## Description of the task
Present the count of lines in the entries below that hold "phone", and present nothing else.

--- Data extracts ---

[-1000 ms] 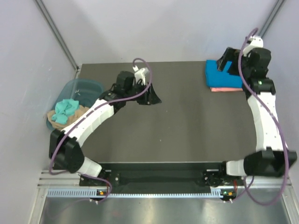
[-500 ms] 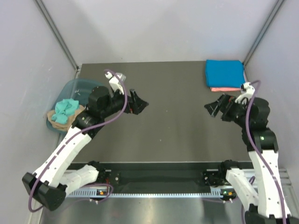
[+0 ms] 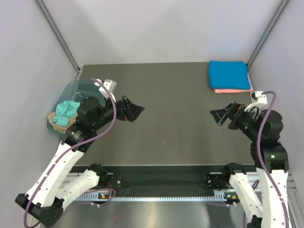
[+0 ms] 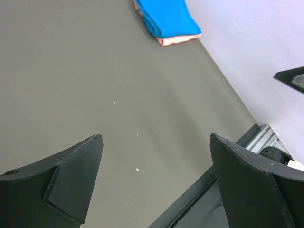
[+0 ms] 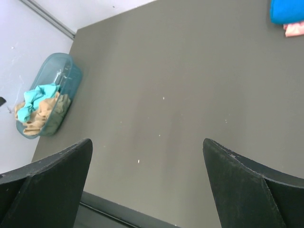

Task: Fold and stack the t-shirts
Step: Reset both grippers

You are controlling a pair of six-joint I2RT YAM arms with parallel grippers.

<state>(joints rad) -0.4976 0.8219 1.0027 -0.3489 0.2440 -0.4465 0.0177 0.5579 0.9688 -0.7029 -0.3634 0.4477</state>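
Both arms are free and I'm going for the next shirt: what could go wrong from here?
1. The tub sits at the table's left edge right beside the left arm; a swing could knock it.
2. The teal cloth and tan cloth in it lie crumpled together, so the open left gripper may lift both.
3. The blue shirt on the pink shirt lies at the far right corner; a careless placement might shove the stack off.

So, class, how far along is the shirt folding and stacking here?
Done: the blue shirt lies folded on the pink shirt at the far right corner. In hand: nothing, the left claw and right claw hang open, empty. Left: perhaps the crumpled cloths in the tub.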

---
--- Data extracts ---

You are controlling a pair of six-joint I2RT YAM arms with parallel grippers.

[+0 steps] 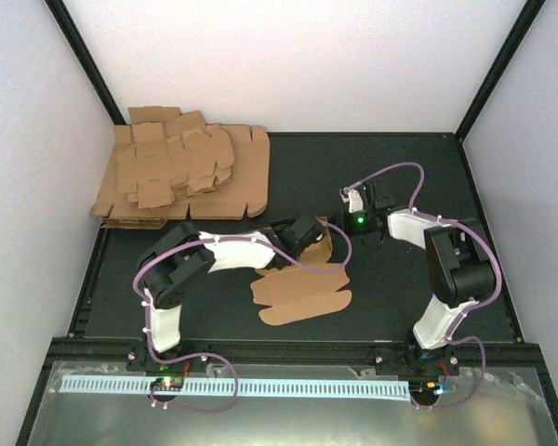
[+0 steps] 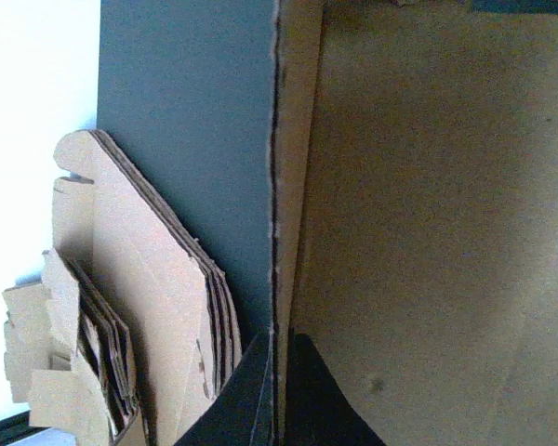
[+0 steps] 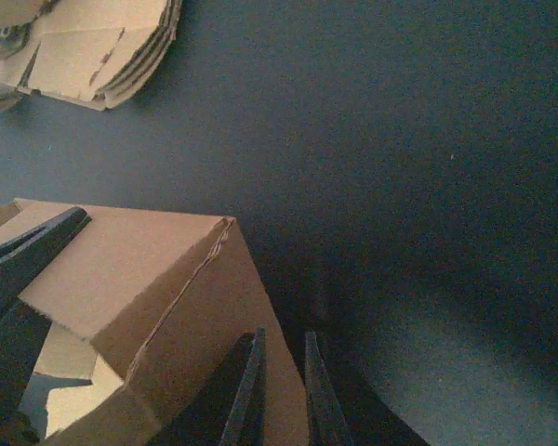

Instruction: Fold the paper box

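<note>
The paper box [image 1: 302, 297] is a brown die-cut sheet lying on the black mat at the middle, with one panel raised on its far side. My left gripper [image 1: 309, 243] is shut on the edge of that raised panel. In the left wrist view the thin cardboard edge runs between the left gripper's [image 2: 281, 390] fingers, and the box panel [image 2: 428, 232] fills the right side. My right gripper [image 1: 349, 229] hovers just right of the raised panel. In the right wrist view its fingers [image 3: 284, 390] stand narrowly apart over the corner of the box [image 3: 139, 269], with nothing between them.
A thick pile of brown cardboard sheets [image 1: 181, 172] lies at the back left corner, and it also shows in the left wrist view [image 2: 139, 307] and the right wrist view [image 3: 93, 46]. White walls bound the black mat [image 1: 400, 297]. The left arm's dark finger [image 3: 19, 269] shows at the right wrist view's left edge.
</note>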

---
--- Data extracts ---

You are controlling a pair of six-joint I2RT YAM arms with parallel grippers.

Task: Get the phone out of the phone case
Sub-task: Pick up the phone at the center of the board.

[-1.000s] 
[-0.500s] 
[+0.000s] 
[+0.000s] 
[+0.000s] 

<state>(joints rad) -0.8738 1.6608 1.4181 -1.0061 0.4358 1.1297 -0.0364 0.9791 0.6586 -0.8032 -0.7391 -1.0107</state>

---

## Task response
2